American Heart AsscociationObesity is a dangerous condition which may cause numerous health problems. A study claims that race and gender appears to play no significant role in obesity and the consequent risk of stroke.

The study examined the ARIC Study database in which participants’ BMI, waist circumference and waist-to-hip ratio was gauged at the study’s commencement. Around 13,549 middle-aged black and white men and women in about four U.S. communities were tracked from 1987 till 2005. In the beginning of the study, none of the volunteers had cancer or any cardiovascular disease.

Hiroshi Yatsuya, M.D., Ph.D., study lead author and visiting associate professor at the University of Minnesota in Minneapolis, commented, “It has not been clear whether overweight and obesity are risk factors for stroke, especially among blacks. There are also questions about which measure of excess weight (body mass index [BMI], waist circumference or waist-to-hip ratio) is most closely associated with disease risk.”

During the follow-up duration of around 19 years, roughly 598 ischemic strokes took place. The study authors computed a frequency tempo, the amount of new cases for each 1,000 people per year, as per groups on behalf of diverse levels of obesity, via every obesity measure.

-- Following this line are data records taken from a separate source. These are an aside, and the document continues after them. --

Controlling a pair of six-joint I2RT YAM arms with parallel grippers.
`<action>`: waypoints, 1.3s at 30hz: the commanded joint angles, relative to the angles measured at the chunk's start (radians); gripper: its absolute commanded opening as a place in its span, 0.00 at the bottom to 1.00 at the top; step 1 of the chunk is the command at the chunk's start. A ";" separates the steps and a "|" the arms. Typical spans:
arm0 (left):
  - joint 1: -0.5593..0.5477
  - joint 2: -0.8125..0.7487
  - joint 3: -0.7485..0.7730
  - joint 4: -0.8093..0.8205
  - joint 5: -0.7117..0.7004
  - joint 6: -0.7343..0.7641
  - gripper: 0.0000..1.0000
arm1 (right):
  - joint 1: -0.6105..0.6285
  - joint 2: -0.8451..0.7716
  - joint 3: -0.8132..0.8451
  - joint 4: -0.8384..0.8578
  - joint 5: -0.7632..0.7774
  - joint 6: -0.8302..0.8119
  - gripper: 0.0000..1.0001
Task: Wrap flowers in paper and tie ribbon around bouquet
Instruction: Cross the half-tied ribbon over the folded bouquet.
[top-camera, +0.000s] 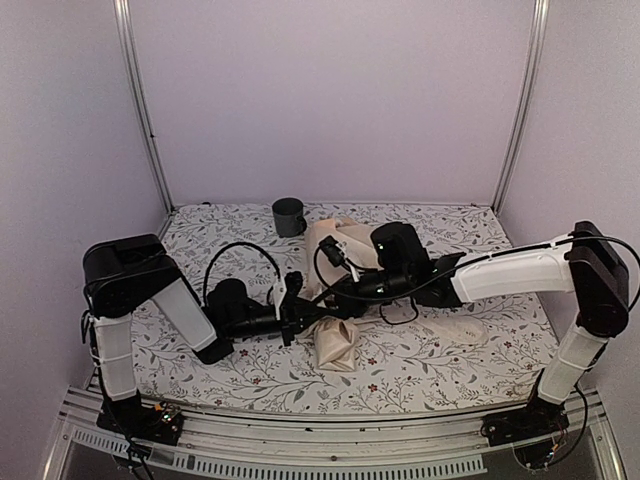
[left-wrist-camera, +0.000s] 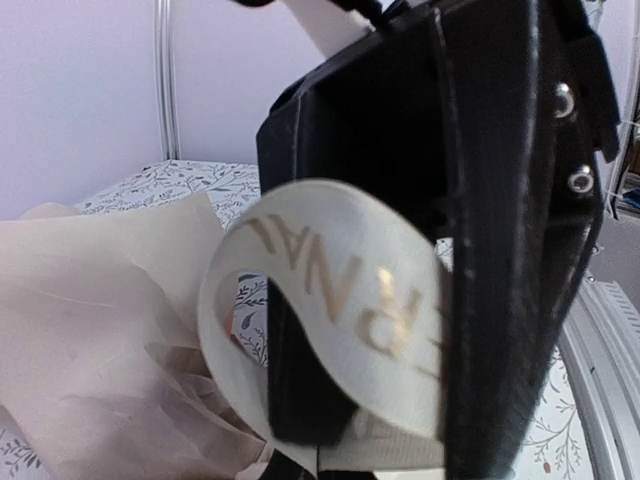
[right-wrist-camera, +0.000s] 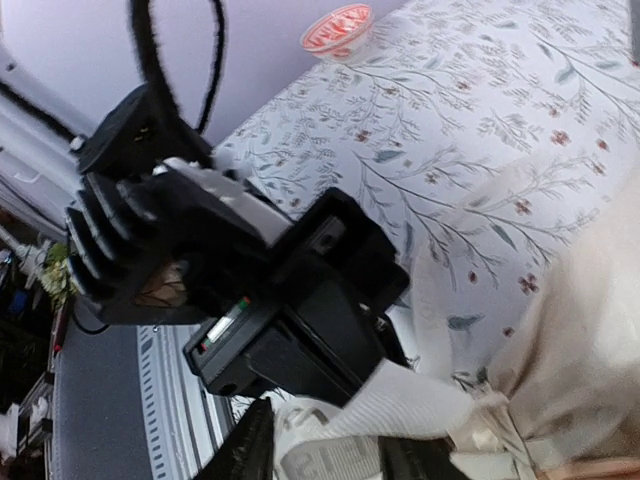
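**Cream ribbon clamped left, right jaws apart**

Floral cloth (top-camera: 440, 350) covers your whole table. The bouquet (top-camera: 335, 345) lies at its middle as a cream paper bundle, running from beside the mug toward the near edge, and both arms meet over it. From the left wrist view, the paper (left-wrist-camera: 100, 320) shows crumpled and pale just left of the fingers. You cannot see the flowers in any view; the wrapping hides them.

Your left gripper (top-camera: 300, 318) sits at the bundle's left side with its jaws closed on the ribbon (left-wrist-camera: 330, 300). The ribbon is a cream band with gold lettering, looped across the black fingers. Your right gripper (right-wrist-camera: 335, 460) reaches in from the right, just beside the left one. Its jaws stand apart with a length of ribbon lying in the gap. Whether either finger touches that ribbon cannot be told.

A dark grey mug (top-camera: 288, 215) stands upright at the far edge of the cloth, next to the paper's far end.
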 joint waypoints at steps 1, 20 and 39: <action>-0.019 -0.001 -0.019 -0.001 -0.075 0.001 0.00 | -0.006 -0.118 0.034 -0.237 0.271 0.011 0.46; -0.082 -0.029 -0.014 -0.080 -0.162 0.092 0.00 | -0.633 -0.306 -0.294 -0.749 0.534 0.180 0.88; -0.087 -0.070 -0.013 -0.110 -0.194 0.117 0.00 | -0.636 -0.369 -0.331 -0.857 0.501 0.288 0.87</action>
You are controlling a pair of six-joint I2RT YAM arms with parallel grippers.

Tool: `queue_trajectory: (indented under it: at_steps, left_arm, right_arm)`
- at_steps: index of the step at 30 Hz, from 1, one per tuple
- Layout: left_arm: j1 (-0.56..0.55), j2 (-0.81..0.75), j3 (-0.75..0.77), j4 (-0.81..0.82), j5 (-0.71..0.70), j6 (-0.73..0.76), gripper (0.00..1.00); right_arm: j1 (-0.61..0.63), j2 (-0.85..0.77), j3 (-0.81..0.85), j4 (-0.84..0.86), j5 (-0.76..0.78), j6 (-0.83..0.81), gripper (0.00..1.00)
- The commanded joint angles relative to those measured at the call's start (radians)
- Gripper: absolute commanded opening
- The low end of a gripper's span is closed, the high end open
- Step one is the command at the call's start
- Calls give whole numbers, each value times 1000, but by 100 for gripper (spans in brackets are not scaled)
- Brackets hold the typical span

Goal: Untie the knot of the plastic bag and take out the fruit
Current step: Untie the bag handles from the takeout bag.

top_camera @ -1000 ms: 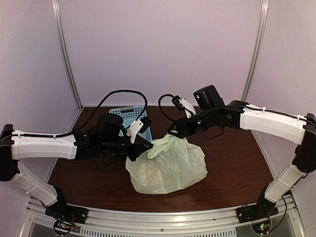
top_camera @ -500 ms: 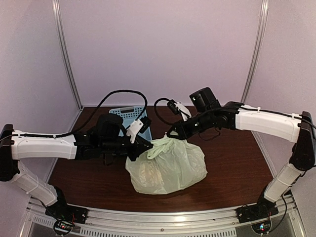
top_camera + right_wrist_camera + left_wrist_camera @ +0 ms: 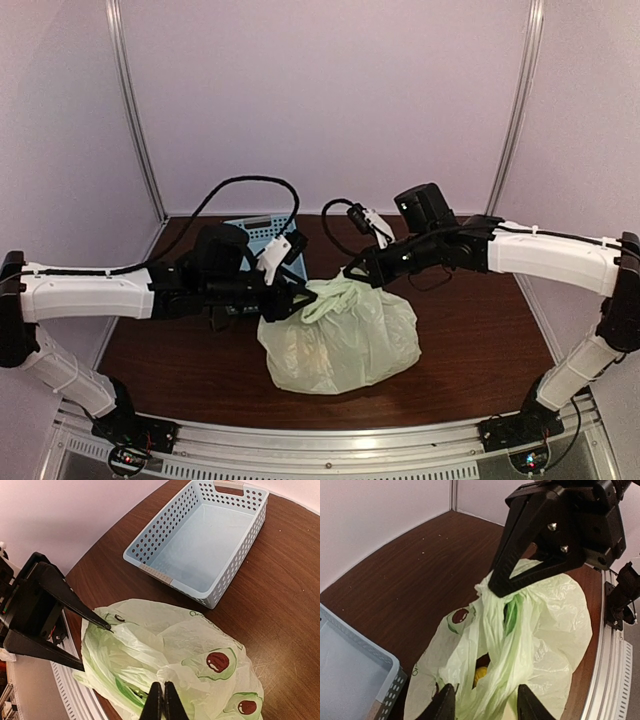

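Well, one plastic bag (image 3: 345, 340) sits near the middle of the table (image 3: 480, 330), with two grippers at its top and one light blue basket (image 3: 239, 555) behind it toward 11 o'clock. The right gripper (image 3: 160, 696) has its fingers pressed together on a fold of plastic at the bag's 12 o'clock edge, pinching it. The left gripper (image 3: 486, 704) meets the bag at about 10 o'clock. Its fingers stand wide apart, with a bunched strip of the bag's mouth running between them, and they clamp nothing. In the left wrist view the mouth gapes just ahead of those fingers, and one yellow fruit (image 3: 480, 675) shows in the gap. Other pieces cannot be counted through the plastic. Two dark red marks (image 3: 217, 661) show on the bag's side in the right wrist view.
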Motion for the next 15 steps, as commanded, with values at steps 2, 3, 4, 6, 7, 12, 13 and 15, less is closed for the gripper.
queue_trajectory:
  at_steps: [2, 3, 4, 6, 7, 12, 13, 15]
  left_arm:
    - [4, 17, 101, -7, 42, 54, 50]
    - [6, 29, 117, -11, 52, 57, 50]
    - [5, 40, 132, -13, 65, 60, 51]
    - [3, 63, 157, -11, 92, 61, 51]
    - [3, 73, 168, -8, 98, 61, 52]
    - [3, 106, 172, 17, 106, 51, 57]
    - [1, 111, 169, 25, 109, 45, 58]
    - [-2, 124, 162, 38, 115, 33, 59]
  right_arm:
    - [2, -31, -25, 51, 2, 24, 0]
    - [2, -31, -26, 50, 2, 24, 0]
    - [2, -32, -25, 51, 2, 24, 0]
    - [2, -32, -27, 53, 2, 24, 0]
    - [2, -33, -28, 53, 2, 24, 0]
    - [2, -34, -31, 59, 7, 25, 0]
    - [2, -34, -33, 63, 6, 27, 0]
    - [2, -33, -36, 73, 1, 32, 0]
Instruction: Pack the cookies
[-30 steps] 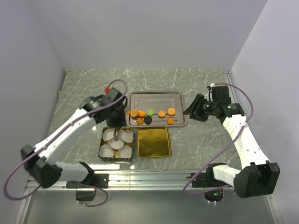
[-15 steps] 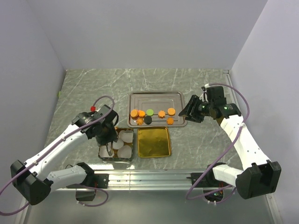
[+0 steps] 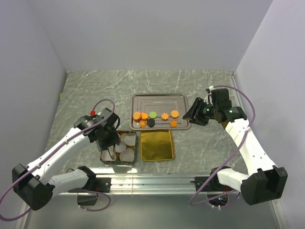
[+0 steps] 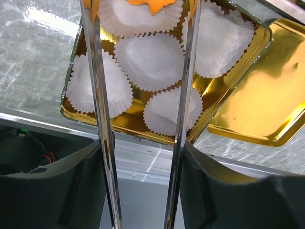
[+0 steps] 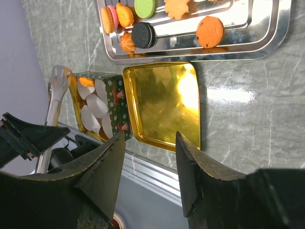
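Several cookies lie on a steel tray: orange discs and flowers, one green, one black, one pink-edged. One orange flower cookie lies in a white paper cup at the far end of the gold-lined tin. My left gripper is shut on metal tongs above the tin, and the blades stand apart either side of that cookie. My right gripper is open and empty, hovering just right of the tray.
The tin's gold lid lies face up right of the tin, below the tray. Several white paper cups fill the tin. An aluminium rail runs along the near table edge. Grey walls enclose the table on three sides.
Over the last second my left arm drew back from near the tray and now hangs over the tin's left side with the tongs. My right gripper shifted slightly left toward the tray.
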Controlling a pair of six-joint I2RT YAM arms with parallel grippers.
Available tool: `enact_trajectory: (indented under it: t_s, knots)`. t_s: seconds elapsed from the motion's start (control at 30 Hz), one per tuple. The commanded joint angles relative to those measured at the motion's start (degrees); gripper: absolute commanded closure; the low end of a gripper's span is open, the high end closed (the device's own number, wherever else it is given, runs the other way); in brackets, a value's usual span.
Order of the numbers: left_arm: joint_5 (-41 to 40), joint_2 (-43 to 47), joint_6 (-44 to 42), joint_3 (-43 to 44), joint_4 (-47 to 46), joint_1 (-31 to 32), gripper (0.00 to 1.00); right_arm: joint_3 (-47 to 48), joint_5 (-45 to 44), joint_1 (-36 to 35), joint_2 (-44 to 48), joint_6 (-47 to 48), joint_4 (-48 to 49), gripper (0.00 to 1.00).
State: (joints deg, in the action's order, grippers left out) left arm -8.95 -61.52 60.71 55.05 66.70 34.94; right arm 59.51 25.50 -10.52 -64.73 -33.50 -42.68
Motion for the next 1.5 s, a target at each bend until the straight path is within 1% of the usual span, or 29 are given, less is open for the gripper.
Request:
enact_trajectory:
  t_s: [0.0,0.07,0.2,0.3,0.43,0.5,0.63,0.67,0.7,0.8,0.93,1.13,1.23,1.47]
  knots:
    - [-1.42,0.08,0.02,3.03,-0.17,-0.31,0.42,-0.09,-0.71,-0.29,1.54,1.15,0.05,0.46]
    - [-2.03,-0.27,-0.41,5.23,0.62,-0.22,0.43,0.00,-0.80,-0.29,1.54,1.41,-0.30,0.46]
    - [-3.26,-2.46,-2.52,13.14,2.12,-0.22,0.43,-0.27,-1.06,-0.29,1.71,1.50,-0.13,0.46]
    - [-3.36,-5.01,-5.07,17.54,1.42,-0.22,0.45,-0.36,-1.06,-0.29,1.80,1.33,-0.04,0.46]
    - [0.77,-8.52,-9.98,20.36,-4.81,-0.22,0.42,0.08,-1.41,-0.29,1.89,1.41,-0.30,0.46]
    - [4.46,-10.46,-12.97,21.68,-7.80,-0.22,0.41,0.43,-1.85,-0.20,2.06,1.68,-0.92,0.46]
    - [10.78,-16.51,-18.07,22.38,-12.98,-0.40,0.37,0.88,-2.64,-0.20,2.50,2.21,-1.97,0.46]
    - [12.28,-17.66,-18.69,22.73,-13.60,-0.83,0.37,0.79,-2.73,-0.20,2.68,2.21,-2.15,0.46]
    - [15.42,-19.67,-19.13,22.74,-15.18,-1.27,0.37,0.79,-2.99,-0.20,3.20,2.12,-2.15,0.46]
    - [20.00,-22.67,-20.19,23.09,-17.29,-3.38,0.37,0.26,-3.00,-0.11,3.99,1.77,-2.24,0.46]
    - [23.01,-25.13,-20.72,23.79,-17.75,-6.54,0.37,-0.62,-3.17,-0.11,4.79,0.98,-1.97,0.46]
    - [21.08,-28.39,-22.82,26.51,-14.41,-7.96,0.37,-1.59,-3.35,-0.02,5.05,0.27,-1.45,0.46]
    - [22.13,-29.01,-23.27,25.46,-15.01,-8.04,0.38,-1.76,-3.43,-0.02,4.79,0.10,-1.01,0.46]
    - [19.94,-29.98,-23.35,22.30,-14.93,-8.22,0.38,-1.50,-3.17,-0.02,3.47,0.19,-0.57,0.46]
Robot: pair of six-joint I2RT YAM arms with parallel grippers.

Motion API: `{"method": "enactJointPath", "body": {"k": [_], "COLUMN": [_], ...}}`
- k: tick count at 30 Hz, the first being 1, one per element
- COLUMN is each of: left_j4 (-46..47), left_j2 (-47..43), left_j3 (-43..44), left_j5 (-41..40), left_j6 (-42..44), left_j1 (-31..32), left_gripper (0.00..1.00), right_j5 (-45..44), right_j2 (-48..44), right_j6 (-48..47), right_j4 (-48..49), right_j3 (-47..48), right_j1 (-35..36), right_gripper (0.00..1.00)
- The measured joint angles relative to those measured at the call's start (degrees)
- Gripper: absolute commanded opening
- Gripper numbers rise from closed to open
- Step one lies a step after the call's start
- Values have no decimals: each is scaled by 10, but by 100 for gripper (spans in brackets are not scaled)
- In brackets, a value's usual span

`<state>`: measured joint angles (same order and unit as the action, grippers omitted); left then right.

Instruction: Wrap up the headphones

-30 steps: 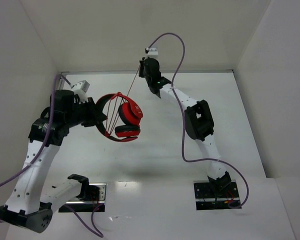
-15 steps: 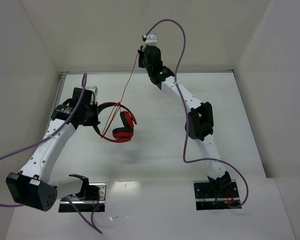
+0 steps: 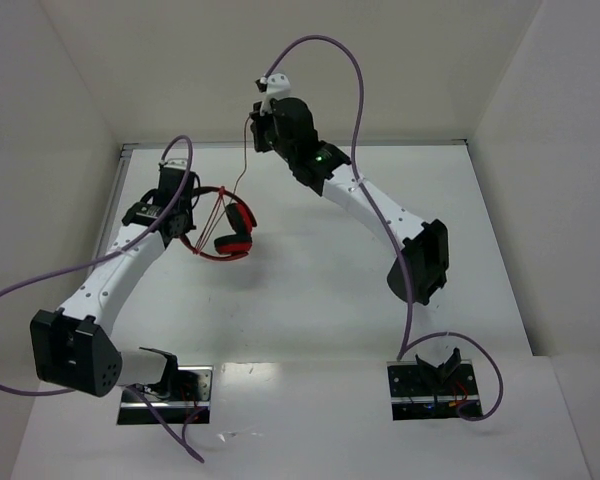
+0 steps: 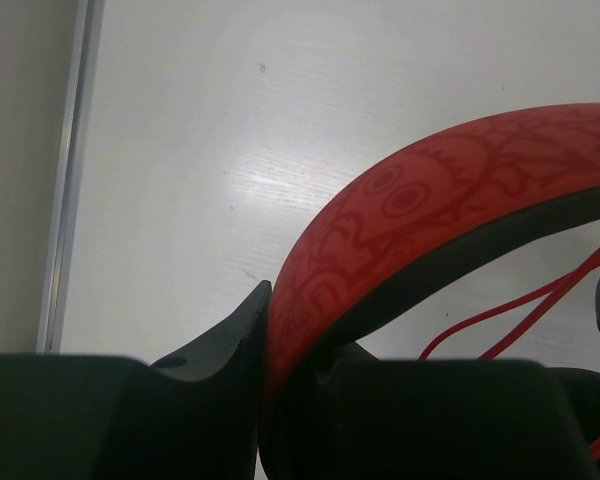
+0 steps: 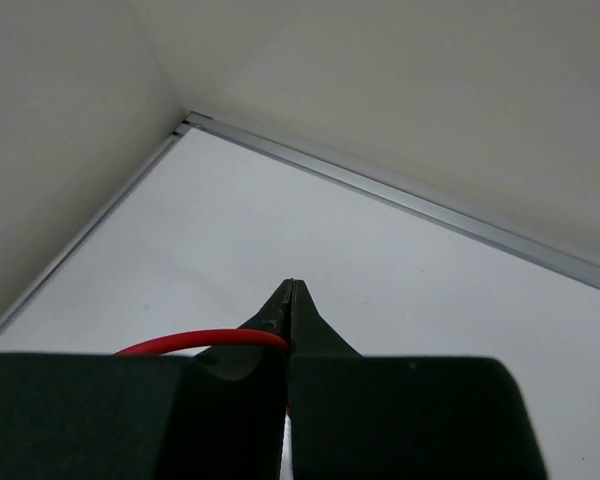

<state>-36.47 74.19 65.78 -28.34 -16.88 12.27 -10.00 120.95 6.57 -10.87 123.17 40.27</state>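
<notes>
The red and black headphones (image 3: 227, 228) hang in the air at the left, held by the headband (image 4: 410, 210) in my left gripper (image 3: 188, 222), which is shut on it. The red ear cups (image 3: 235, 240) hang to the right of the gripper. The thin red cable (image 3: 242, 160) runs up from the headband to my right gripper (image 3: 257, 118), high near the back wall. The right gripper is shut on the cable (image 5: 205, 340). Loops of cable show under the headband (image 4: 520, 310).
White walls close the table at the back, left and right; a metal strip (image 3: 280, 144) marks the back edge. Purple robot cables (image 3: 360, 90) arc above both arms. Two black base mounts (image 3: 435, 390) sit at the near edge.
The left arm has swung the headphones left and toward the back wall. The right gripper has moved left and up with the cable, which now hangs more steeply.
</notes>
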Motion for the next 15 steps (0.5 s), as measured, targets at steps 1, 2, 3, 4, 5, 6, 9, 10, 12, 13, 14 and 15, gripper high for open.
{"method": "enactJointPath", "body": {"k": [1,2,3,4,5,6,9,10,12,13,14,15], "left_j4": [10,19,27,34,40,45,67,75,82,85,87,87], "left_j2": [7,12,16,17,18,18,16,14,9,7,4,2], "left_j3": [0,0,0,0,0,0,-6,-12,-26,-34,-43,-50], "left_j5": [0,1,4,12,17,24,51,62,87,106,124,147], "left_j6": [3,5,5,6,6,6,6,5,5,5,5,5], "left_j1": [0,0,0,0,0,0,0,0,2,2,2,2], "left_gripper": [0,0,0,0,0,0,0,0,0,0,0,0], "right_j5": [4,4,2,-3,-12,-22,-63,-80,-111,-124,-136,-148], "right_j2": [-11,-20,-24,-26,-27,-23,-15,-14,-14,-14,-14,-14], "right_j6": [0,-2,-3,-5,-5,-5,-3,-2,-1,0,-1,-1], "right_j4": [1,1,2,1,-3,-10,-27,-29,-30,-29,-28,-28], "right_j3": [-6,-9,-9,-8,0,13,49,58,73,78,81,83], "right_j1": [8,16,22,28,33,39,46,46,45,44,43,42], "right_gripper": [1,1,1,1,1,1,1,1,1,1,1,1]}}
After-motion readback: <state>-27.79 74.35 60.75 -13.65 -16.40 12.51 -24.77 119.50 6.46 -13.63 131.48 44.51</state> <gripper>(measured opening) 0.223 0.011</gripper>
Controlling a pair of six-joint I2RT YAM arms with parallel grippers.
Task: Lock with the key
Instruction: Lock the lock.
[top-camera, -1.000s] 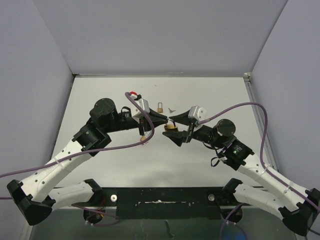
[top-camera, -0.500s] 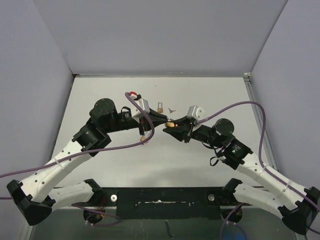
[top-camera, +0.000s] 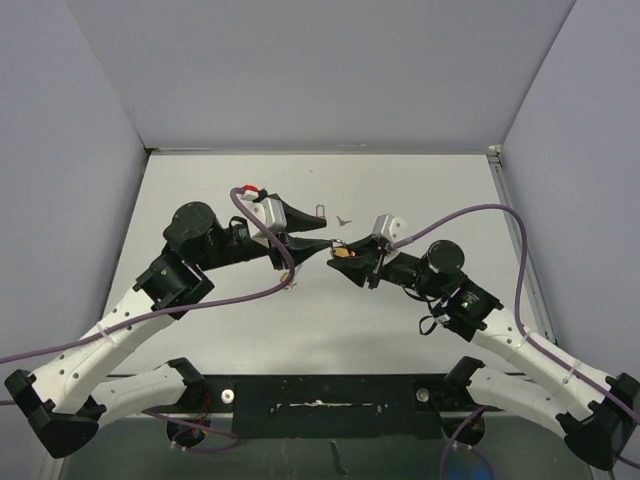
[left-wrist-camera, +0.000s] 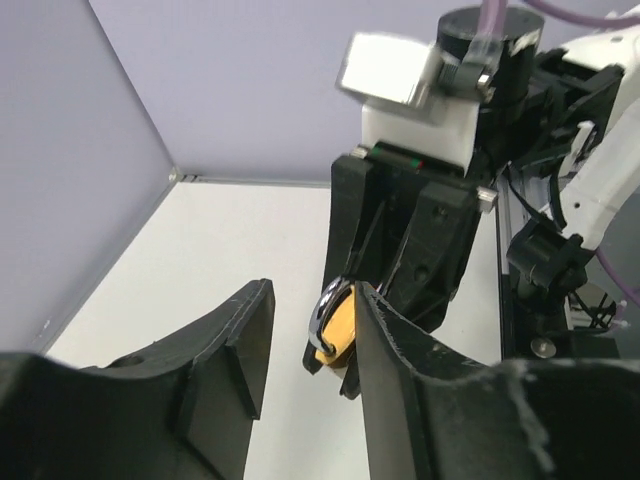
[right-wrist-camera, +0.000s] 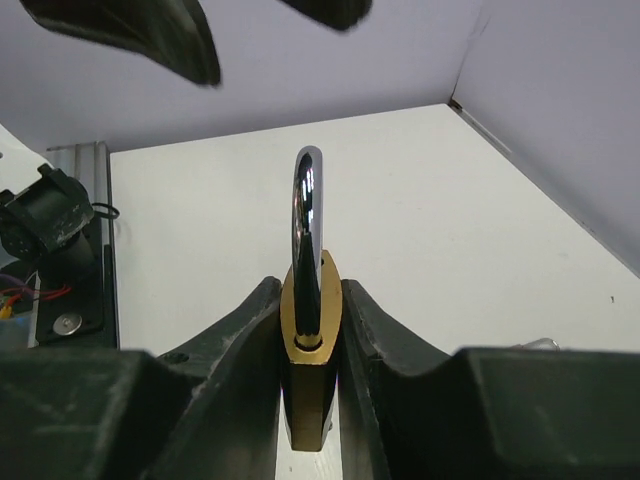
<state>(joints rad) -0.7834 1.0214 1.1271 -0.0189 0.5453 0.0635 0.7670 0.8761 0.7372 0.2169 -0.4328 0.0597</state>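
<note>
Your right pincer (top-camera: 347, 256) clamps the brass padlock (right-wrist-camera: 309, 390) by its body (shackle sticking out); your left pincer (left-wrist-camera: 308, 300) faces it close by, spread wide and empty

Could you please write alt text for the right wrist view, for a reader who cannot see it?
A brass padlock stands clamped in the right gripper, seen edge-on, its silver shackle pointing up. Beyond it lies a white table, with the dark fingers of the left gripper at the top edge.
</note>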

They discovered that occurrence rates seemed to vary considerably between whites and blacks. For instance, the stroke rate appears to be the in lowest BMI category was 1.2 per 1,000 person-years for white women and around 4.3 per 1,000 person-years for black women. The tempo in the maximum BMI category seemed to be 2.2 for white women and 8.0 for black men.

Yatsuya mentioned, “Black women had about three times higher incidence of stroke than white women in the lowest as well as in the highest BMI categories. But the correlation between increasing stroke incidence and increasing degree of obesity was apparent in both races and genders.”

People in the maximum BMI group apparently had about 1.43 to 2.12 times elevated danger of stroke, irrespective of race and gender, as opposed to the lowest BMI category. When waist circumference was utilized as a measure of obesity as an alternative to BMI, those threat ratios appeared to vary from 1.65 to 3.19; and 1.69 to 2.55 when waist-to-hip ratio was used. Therefore, for any obesity measure, people in the maximum group had approximately two times more elevated danger of stroke against the lowest category in every race-sex group.

Yatsuya remarked, “Since individuals with higher degrees of obesity tended to have higher blood pressure levels or higher diabetes prevalence, we further examined the relationship between the degree of obesity and ischemic stroke incidence by statistically adjusting for difference in blood pressure of diabetes status attributed to the degree of obesity. That significantly weakened the associations, suggesting these major risk factors explain much of the obesity-stroke association.”

The study appears to re-emphasize the necessity to avert obesity in general. But, as per Yatsuya, clinical trials could be required to decide whether obesity prevention or control may in fact reduce stroke occurrence.

The study was published in Stroke: Journal of the American Heart Association.